What is synthetic identification fraud?

Mar 8th, 2018 | By FCT

You may be wondering, what is a synthetic identity?

A synthetic identity is when a fraudster uses real and fake identification (ID) to create an entirely new identity. Virtually untraceable, this type of fraud is costing Canadians over $1B a year.

So how do they do it?

Unlike traditional forms of identity theft involving stolen IDs, synthetic identification fraud is often accomplished by using a legitimate clean social insurance number (often assigned to the elderly or children) with no credit attached to it. From this number, fraudsters start to build out an ID; subtle changes in the social insurance number, changing the birthdate, attaching different fictitious names and addresses to it. They apply for credit with small limits or cell phones, and for a while they are diligent with paying back the credit in order to obtain a good credit rating. They then apply for more credit, mortgages, lines of credit, etc. and then disappear. Since the person does not exist, it is extremely difficult to trace the source.

How can you tell if you are a victim of synthetic identification fraud? 

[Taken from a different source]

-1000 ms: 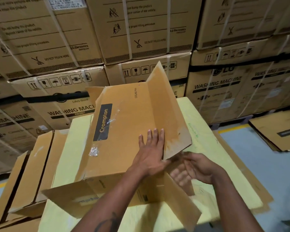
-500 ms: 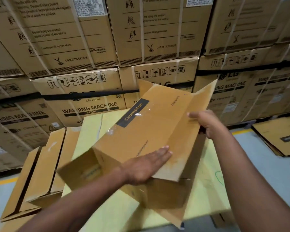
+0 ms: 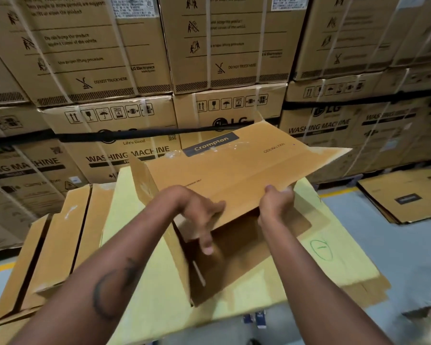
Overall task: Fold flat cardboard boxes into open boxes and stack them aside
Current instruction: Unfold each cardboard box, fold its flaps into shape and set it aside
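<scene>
Warehouse wall of strapped washing-machine cartons behind, yellow sheet on the work surface, Crompton box half-opened above it, right hand pinching its near flap edge, left hand fingers loosely extended into the opening, folded boxes stacked left, flat boxes far right.

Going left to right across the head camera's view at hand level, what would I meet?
Folded boxes standing aside → left hand → right hand → green scribble on the yellow sheet → flat cartons on the floor.
</scene>
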`<state>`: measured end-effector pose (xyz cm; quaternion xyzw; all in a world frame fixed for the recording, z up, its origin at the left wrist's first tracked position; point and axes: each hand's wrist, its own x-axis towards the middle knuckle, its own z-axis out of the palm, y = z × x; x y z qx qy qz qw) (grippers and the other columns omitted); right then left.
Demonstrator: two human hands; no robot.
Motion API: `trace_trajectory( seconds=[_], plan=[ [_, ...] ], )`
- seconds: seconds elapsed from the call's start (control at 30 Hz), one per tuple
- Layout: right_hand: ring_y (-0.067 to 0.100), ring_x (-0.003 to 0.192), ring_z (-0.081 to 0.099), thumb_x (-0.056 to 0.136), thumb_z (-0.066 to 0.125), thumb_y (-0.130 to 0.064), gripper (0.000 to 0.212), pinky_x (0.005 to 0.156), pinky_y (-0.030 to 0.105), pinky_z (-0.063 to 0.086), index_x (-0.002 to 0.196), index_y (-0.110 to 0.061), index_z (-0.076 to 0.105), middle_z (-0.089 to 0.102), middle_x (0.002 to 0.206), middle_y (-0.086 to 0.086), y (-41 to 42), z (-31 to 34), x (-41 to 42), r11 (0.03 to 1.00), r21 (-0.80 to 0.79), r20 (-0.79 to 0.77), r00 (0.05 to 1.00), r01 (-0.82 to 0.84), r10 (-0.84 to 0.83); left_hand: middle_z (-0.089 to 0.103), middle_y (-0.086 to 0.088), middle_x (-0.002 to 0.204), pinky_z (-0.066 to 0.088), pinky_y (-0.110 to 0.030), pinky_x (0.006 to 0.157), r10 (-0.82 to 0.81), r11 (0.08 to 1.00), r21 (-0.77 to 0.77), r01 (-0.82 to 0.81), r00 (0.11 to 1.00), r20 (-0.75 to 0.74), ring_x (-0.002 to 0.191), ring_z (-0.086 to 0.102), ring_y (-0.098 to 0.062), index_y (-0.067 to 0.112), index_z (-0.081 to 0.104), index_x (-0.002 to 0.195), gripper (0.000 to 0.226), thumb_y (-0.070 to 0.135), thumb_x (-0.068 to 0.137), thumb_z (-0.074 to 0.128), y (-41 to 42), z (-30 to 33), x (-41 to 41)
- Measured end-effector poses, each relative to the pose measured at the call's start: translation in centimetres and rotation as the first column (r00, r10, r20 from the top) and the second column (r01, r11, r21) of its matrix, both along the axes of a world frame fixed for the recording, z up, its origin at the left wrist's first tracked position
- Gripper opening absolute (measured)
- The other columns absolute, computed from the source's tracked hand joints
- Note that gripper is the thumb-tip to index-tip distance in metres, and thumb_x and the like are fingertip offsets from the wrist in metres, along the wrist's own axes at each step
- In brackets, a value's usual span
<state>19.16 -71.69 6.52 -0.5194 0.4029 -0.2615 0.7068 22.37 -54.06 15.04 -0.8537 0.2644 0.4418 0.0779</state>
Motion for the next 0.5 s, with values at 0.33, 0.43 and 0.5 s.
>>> trace_trajectory(
  seconds=[0.33, 0.43, 0.5],
  plan=[
    [0.03, 0.068, 0.059, 0.098, 0.065, -0.037, 0.03, 0.058, 0.033, 0.034, 0.073, -0.019, 0.061, 0.055, 0.063, -0.006, -5.2, 1.3, -5.1, 0.531, -0.806, -0.305, 0.952, -0.262, 0.007, 0.068, -0.014, 0.134, 0.062, -0.046, 0.079, 0.042, 0.794, -0.336, 0.507, 0.505, 0.862, 0.104, 0.073, -0.035, 0.011, 0.059, 0.139, 0.057, 0.007, 0.086, 0.036, -1.3, -7.3, -1.9],
    [0.032, 0.112, 0.055, 0.067, 0.087, -0.058, 0.058, 0.082, 0.04, 0.047, 0.111, -0.025, 0.067, 0.061, 0.109, 0.003, -10.6, 2.9, -5.1, 0.126, -0.876, -0.437, 0.876, -0.466, 0.204, 0.072, -0.003, 0.129, 0.062, -0.041, 0.086, -0.019, 0.796, -0.272, 0.541, 0.471, 0.882, 0.104, 0.074, -0.028, 0.022, 0.066, 0.137, 0.068, -0.004, 0.075, 0.069, 3.7, -6.6, 2.6],
    [0.025, 0.143, 0.035, 0.049, 0.082, -0.078, 0.111, 0.112, 0.049, 0.039, 0.147, -0.038, 0.048, 0.041, 0.154, -0.004, -11.8, 4.9, -3.7, -0.074, -0.585, -0.773, 0.528, -0.807, 0.352, 0.075, 0.002, 0.123, 0.055, -0.042, 0.093, 0.075, 0.85, -0.309, 0.426, 0.484, 0.872, 0.106, 0.071, -0.028, 0.032, 0.068, 0.132, 0.07, -0.003, 0.073, 0.08, 5.7, -5.7, 5.0]
  ],
)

Be wary of credit card applications that are sent to your children or mail sent to your home with a different name. Check with your credit monitoring agencies for subtle changes to your profile and perhaps enrol in credit monitoring.

If you are a lawyer acting on real estate transactions, the usual flags apply–quick closing, private agreement of purchase and sale, you have never acted for your client or you just have a bad feeling. Trust your instincts!

Do you have any questions about synthetic identification fraud? Ask us in the comments!

 

Categories: Fraud

4 Responses to “What is synthetic identification fraud?”

  1. Luke Parker says:

    So how can they use someone else’s SIN. Even if the SIN has no credit history attached wouldn’t the acuall owners name be attached to the card so the fraudster would be flagged ?

    • FCT says:

      Hi Luke, synthetic fraud often involves the use of inactive social insurance numbers, usually belonging to young children or deceased individuals where credit has not been issued and accordingly will raise no alarm bells or flags. They start with a real SIN and combine it with fake information or a combination of different people’s data to create new totally fictitious identifies. They then apply for credit. Even if the credit is denied, which it most likely will be, the credit bureaus now have record of the application and create a file. They then slowly build a credit profile and typically they will target credit lending institutes that offer small credit lines to applicants with no credit history in order to get started. Hope this helps!

  2. Jennie says:

    Can someone get a credit card with someone else’s active sim number and a fake name?? If so does that affect the person who owns that sin number even though it isn’t there name

    • FCT says:

      Hi Jennie,
      Typically if someone applied for credit using a real social insurance number and a fake name, it would be caught as the bureau would not match the applicant. In situations of synthetic identity-fraud however, the fraudster uses a real social insurance number and slowly over time manipulates the particulars creating a whole new identity, so it can happen.

      Any fraudulent activity using your name can affect your credit rating so it is important that if you are a victim of fraud that you immediately report it to the credit reporting agencies.